Bien que la musicothérapie ait un effet positif sur le comportement et l’humeur des personnes atteintes de démence, elle n’est pas toujours facilement accessible, en particulier lorsque les ressources pour les soins spécialisés dans la démence sont limitées.

Une nouvelle étude australienne a montré que l’écoute de musique personnalisée ou d’une liste de morceaux de musique préférés est une alternative à la musicothérapie, abordable et non médicamenteuse, qui peut réduire de manière significative les comportements dysfonctionnels, la consommation de médicaments et le stress des soignants dans un centre de soins pour personnes âgées en milieu rural.

Publiée dans BMC Geriatrics, l’étude a demandé aux personnes atteintes de démence d’écouter leur liste de lecture personnalisée pendant 20 à 30 minutes deux fois par jour sur leur appareil personnel pendant leur temps de repos.

« Les interventions musicales centrées sur la personne constituent une approche non pharmacologique prometteuse des soins de la démence », indique l’étude. « La musique préférée individualisée qui intègre les différences culturelles, les souvenirs personnels et les goûts individuels a montré qu’elle améliorait l’attention, la capacité d’accéder à la mémoire à distance et les émotions. »

Elle a également noté que la musique fournissait un stimulus que le patient atteint de démence pouvait traiter malgré la capacité réduite de traitement dans la démence, stimulant ainsi les souvenirs et fournissant un effet positif et apaisant.

Le chercheur principal, Vivian Isaac, a déclaré que la musique personnalisée avait eu une influence positive sur les résidents et le personnel ayant participé à l’étude.

« Les résultats montrent une diminution statistiquement significative des comportements agressifs, des comportements physiquement non agressifs, des comportements verbaux inappropriés, de la dissimulation ou de la thésaurisation, ainsi qu’une réduction similaire du stress du personnel et de la sécurité des résidents », a déclaré Mme Isaac.

Pendant la durée du programme pilote, les comportements consistant en des actions répétitives, comme la répétition de phrases, sont passés de 61 à 27 %. Le fait de faire les cent pas et d’errer sans but a diminué de 87 à 66 %.

Le document fait également état d’une baisse de la consommation de médicaments chez les résidents.

« Les symptômes [comportementaux et psychologiques] des résidents ont diminué, de sorte que le besoin de médicaments psychotropes était moindre », a déclaré Mme Isaac.

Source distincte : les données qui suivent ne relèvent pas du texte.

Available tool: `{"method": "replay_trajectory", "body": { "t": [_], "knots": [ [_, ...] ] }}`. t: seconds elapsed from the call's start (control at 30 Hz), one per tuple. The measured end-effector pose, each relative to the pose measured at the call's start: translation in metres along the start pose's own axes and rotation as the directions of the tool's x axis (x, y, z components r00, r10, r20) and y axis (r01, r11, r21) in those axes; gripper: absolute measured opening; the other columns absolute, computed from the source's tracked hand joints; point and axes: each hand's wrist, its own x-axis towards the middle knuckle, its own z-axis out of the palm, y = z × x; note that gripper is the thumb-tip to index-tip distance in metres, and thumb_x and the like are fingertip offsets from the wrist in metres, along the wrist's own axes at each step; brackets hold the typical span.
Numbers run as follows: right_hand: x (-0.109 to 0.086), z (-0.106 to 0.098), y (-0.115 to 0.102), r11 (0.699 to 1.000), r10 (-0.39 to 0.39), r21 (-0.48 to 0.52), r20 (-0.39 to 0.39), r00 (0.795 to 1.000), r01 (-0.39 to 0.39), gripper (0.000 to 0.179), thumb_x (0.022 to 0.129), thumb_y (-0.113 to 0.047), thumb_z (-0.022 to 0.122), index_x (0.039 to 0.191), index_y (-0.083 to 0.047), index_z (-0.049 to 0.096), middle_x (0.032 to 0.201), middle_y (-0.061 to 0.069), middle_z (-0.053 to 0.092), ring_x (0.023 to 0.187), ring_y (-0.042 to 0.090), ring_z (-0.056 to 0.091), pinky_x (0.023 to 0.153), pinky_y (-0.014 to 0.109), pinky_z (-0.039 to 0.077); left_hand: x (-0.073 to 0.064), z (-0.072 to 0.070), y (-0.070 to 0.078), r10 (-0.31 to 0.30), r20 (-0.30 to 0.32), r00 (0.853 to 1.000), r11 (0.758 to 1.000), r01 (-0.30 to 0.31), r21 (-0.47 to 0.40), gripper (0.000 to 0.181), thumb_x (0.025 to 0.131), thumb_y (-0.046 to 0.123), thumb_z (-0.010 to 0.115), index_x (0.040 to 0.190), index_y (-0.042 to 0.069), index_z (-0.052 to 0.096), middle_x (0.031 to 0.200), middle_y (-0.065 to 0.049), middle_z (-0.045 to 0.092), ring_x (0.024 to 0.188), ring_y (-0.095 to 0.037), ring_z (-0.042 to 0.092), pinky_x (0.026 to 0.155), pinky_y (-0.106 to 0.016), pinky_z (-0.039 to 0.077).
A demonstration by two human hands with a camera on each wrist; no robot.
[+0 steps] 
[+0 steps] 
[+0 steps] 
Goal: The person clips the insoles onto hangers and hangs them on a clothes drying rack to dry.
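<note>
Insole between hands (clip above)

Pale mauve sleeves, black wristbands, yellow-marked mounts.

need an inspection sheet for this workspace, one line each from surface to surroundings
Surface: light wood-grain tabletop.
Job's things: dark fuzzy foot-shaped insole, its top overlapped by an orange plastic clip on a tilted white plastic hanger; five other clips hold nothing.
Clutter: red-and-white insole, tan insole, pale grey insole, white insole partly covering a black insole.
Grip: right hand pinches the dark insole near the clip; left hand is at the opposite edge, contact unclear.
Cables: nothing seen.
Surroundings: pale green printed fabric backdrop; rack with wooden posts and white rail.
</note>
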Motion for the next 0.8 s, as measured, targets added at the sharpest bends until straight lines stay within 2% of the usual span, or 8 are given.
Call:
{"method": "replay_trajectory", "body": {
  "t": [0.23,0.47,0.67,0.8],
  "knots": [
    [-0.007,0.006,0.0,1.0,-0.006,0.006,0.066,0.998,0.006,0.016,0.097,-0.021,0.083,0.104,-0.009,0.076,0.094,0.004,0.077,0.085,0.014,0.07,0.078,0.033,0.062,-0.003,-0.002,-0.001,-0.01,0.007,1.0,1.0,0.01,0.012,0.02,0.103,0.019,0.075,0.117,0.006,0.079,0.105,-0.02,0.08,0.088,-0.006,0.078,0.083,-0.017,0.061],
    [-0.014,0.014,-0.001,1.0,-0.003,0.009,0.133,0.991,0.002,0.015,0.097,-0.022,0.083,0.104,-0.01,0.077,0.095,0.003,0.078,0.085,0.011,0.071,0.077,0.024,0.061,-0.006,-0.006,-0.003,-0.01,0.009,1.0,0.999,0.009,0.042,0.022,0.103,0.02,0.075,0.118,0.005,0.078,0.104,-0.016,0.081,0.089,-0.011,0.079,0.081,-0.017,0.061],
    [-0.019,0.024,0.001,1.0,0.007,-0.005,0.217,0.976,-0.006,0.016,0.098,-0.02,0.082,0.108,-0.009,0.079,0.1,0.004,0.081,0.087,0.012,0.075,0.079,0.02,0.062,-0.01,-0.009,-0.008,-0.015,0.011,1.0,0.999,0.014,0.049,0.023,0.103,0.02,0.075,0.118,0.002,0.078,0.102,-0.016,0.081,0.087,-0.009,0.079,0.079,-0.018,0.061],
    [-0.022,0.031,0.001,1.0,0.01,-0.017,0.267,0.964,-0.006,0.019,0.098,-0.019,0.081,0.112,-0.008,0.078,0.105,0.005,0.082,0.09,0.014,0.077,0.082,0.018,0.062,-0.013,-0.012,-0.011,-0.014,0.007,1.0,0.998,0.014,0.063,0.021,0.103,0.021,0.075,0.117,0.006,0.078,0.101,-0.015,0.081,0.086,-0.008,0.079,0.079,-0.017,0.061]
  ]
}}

Anne (Olivia Colman) tente de s’occuper avec amour de son père Antoine (Antoine Hopkins), dont la santé mentale décline. (Sony Pictures Classics)

Parmi les autres symptômes courants qui ont été réduits, citons l’agitation (de 74 à 54 %), le fait d’essayer de changer d’endroit (de 64 à 28 %) et l’agression verbale (de 55 à 38 %).

Environ 60 à 70 % des Australiens vivant dans des maisons de retraite sont atteints de démence, et 70 à 90 % d’entre eux souffrent de symptômes psychiatriques tels que l’agitation, la dysrégulation de l’humeur et des pensées perturbatrices, ce qui constitue un défi majeur pour les résidents et les soignants.

En raison des preuves limitées des interventions qui n’impliquent pas de médicaments, ces remèdes n’ont pas été largement mis en œuvre dans les maisons de retraite australiennes.

L’université Flinders a dirigé le programme de démence sur mesure dans 5 maisons de retraite du Queensland et d’Australie du Sud.